And the higher the rate we all die of respiratory problems. Air's already fucked up enough in most of the country for that.

If brazil soils are so bad why is brazil a major agriculture exporter in the world market.


Amazon soil is infertile. Which, by the way, is the one you suggest we use. The fertile soil we got is all being used now, save from a couple indigenous tribes we somehow didn't get rid of yet.

is basically calling for hurricanes -> I don't refute this. Neither do I confirm. Can you explain? Or is it part of climate change and result of temperatures. Either way, how do you know what magnitude it's gonna have. It's hard to predict magnitude


There's a huge ass water depository under the amazon, and the amazon itself is one. It's not in a particularly wet place aside from the river. The common rains happen due to the plants sweating what they absorb very quickly due to heat. Kill the plants, and the water depository underneath it will be freed, and the plants' sweat will produce massive atmospheric water increases. This translates to hurricanes, tornados, typhoons, floods, mass rain and much more. Can't know the magnitude, but we do know it's pretty darn big.

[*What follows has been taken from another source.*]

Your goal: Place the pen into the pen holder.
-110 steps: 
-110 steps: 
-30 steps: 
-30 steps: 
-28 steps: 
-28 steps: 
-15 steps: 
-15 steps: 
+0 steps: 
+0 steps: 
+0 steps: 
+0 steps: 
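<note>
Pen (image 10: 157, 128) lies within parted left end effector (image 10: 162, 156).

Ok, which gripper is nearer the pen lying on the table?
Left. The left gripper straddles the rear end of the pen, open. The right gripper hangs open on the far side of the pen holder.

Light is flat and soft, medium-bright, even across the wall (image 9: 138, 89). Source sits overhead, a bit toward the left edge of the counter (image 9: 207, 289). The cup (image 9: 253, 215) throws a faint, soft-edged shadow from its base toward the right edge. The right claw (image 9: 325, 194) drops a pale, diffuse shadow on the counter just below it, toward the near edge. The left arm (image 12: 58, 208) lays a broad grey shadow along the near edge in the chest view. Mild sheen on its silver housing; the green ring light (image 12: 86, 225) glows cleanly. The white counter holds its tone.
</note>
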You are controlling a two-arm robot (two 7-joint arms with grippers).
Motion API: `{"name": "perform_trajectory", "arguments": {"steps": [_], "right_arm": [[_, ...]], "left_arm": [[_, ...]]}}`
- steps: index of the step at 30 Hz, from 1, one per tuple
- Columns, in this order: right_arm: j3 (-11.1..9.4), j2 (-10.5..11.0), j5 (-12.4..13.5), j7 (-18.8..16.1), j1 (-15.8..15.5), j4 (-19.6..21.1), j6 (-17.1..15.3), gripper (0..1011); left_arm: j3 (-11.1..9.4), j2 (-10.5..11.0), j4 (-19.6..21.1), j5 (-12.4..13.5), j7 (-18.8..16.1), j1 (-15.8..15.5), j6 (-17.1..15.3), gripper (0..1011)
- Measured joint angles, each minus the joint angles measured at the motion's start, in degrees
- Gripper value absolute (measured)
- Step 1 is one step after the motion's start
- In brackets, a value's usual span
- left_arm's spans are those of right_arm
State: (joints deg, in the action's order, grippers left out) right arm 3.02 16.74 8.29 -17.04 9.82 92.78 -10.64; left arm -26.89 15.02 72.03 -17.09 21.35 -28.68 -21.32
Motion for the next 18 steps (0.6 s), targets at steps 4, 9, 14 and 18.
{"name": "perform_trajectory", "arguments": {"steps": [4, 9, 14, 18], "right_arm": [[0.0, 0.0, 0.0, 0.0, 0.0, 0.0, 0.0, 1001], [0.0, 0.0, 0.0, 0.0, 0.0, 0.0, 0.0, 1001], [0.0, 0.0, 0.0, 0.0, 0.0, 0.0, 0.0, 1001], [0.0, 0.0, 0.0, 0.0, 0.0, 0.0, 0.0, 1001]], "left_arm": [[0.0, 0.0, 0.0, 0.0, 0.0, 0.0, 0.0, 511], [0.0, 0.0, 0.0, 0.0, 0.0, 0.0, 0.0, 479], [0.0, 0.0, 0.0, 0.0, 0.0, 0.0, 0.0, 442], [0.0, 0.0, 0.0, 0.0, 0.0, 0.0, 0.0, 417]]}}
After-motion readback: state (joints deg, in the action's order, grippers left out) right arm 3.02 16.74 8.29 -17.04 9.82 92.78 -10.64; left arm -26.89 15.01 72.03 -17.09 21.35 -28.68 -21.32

higher co2, higher temperature, better conditions in cold countries such as canada scandinavia russia


Alright, Team Magma. But this means the ice on these countries will melt, causing the loss of lowlands including but not limited to a large chunk of Poland (and a lot of Russia/Norway), not to mention that countries/regions that are already hot will become hotter and unbearable, making a very large chunk of Australia, South America, Africa, the USA, the Middle East, central Asia and China completely desertic and unusable, meaning loss of land in general.

Speaking of Russia, the permafrost is gonna go to shit with this plan, causing massive methane emissions to the atmosphere. A single molecule of Methane generates as much heat as about 25 molecules of carbon dioxide. If it starts large-scale melting, it definetely will heat up the world, causing more and more to melt, heating up more and more, in a large scale chain reaction.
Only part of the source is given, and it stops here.